§ Problem description:
Return the data that follows exactly, with each line intact.

'''

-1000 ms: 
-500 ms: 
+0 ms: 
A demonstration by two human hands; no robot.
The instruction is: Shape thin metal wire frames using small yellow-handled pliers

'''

§ Result for this task:
-1000 ms: 
-500 ms: 
+0 ms: 
A demonstration by two human hands; no robot.
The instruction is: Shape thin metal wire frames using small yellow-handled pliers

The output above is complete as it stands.